Düren setzt neue Dekontaminationseinheit für mehr Feuerwehr-Sicherheit ein
Jakob MayerDüren setzt neue Dekontaminationseinheit für mehr Feuerwehr-Sicherheit ein
Die Feuerwehr Düren hat einen weiteren Schritt unternommen, um ihre Einsatzkräfte vor schädlichen Belastungen zu schützen. Eine neue Dekontaminationseinheit soll die gesundheitlichen Risiken von Feuerwehrleuten während ihrer Einsätze verringern. Die Initiative knüpft an frühere Sicherheitsverbesserungen an, die in den letzten Jahren eingeführt wurden.
2022 führte die Feuerwehr bereits verbesserte Schutzkleidung ein – Teil einer umfassenden Kampagne für mehr Arbeitssicherheit. Nun bietet die neue Einheit eine zusätzliche Schutzebene gegen krebserregende Rückstände und giftige Rauchgase. Das Fahrzeug, das von der Löschgruppe Merken und dem Zentralzug betrieben wird, ermöglicht es den Einsatzkräften, ein strenges Hygieneprotokoll einzuhalten.

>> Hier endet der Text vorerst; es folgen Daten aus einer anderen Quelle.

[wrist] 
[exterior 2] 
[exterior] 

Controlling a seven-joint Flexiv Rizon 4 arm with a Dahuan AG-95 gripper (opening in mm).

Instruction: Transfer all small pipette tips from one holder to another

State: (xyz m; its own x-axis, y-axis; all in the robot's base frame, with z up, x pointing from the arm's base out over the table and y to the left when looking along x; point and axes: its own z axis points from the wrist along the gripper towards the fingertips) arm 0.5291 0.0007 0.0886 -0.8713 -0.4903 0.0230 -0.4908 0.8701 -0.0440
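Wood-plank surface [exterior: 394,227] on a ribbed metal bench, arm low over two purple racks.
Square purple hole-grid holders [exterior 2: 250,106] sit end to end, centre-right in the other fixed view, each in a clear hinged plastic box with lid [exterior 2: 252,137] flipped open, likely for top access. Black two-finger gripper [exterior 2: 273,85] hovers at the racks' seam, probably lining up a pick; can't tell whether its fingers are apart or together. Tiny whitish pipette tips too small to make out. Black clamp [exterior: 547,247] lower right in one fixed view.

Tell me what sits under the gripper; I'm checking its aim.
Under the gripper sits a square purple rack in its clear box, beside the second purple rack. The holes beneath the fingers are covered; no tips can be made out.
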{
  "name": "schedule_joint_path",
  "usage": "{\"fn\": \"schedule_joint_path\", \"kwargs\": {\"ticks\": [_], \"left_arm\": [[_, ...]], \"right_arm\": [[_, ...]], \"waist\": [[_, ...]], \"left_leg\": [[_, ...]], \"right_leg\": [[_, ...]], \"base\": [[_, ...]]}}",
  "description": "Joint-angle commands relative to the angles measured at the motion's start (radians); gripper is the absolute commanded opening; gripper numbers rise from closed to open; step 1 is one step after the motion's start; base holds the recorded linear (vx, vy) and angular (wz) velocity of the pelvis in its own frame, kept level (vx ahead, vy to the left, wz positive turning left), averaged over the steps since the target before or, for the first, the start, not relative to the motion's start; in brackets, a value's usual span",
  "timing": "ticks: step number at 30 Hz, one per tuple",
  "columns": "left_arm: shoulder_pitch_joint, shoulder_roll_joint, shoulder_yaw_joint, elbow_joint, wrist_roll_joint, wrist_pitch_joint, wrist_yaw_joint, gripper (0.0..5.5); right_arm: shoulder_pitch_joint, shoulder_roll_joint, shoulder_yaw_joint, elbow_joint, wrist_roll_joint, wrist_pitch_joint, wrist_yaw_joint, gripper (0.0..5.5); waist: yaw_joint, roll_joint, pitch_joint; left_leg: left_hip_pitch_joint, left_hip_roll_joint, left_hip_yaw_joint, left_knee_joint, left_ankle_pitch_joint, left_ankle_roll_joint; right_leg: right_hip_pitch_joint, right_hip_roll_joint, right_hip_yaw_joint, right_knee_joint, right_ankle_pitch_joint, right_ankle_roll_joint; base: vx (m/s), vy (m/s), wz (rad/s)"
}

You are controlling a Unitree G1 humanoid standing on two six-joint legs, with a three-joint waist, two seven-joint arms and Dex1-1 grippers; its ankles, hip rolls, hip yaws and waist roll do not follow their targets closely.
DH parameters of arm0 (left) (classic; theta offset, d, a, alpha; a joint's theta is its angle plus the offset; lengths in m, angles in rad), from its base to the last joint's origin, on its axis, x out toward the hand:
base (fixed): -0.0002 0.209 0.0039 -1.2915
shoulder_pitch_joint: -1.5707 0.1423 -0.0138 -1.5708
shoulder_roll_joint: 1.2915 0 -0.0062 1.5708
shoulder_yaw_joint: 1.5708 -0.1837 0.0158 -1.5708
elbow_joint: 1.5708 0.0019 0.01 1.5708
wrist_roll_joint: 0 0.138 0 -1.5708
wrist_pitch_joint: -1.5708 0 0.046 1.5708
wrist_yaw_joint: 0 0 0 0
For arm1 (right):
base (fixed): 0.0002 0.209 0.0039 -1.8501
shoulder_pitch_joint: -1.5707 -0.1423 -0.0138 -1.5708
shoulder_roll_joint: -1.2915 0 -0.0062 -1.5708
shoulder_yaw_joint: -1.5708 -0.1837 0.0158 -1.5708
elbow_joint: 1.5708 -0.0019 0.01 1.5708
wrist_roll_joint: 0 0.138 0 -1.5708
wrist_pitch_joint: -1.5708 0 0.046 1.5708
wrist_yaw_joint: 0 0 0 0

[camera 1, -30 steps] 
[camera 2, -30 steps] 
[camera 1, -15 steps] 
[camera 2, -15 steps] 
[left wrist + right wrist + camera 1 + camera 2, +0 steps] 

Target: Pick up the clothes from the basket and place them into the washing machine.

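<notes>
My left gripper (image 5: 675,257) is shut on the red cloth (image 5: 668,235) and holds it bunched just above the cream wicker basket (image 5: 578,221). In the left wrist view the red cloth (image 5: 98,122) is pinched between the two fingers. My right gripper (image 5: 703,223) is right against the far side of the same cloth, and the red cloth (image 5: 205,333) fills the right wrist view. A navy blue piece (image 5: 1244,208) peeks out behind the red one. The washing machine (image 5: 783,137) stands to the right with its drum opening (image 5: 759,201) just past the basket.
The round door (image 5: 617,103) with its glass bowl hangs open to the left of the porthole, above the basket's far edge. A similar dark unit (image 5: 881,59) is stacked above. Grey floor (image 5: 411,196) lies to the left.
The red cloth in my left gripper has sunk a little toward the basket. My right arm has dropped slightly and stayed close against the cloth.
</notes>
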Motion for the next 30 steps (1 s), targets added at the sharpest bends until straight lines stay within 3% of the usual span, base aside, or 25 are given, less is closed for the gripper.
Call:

Die Einheit erlaubt es den Feuerwehrleuten, kontaminierte Ausrüstung in einem geschützten Bereich abzulegen. Anschließend können sie sich gründlich reinigen und mit sauberer Kleidung ausstatten, bevor sie den Einsatzort verlassen. Gefährliche Stoffe und verschmutzte Ausrüstung werden separat verpackt und zur professionellen Reinigung abtransportiert.
Das Fahrzeug wurde in diesem Jahr bereits unter realen Bedingungen getestet. Sein gestuftes Dekontaminationsverfahren soll den Kontakt mit schädlichen Brandrückständen so weit wie möglich reduzieren. Die Dekontaminationseinheit bietet eine kontrollierte Umgebung für Reinigung und Neuausstattung. Sie stellt sicher, dass keine giftigen Substanzen an den Einsatzkräften oder ihrer Ausrüstung haften bleiben. Mit dieser Maßnahme sollen die langfristigen Gesundheitsrisiken für Rettungskräfte in Düren gesenkt werden.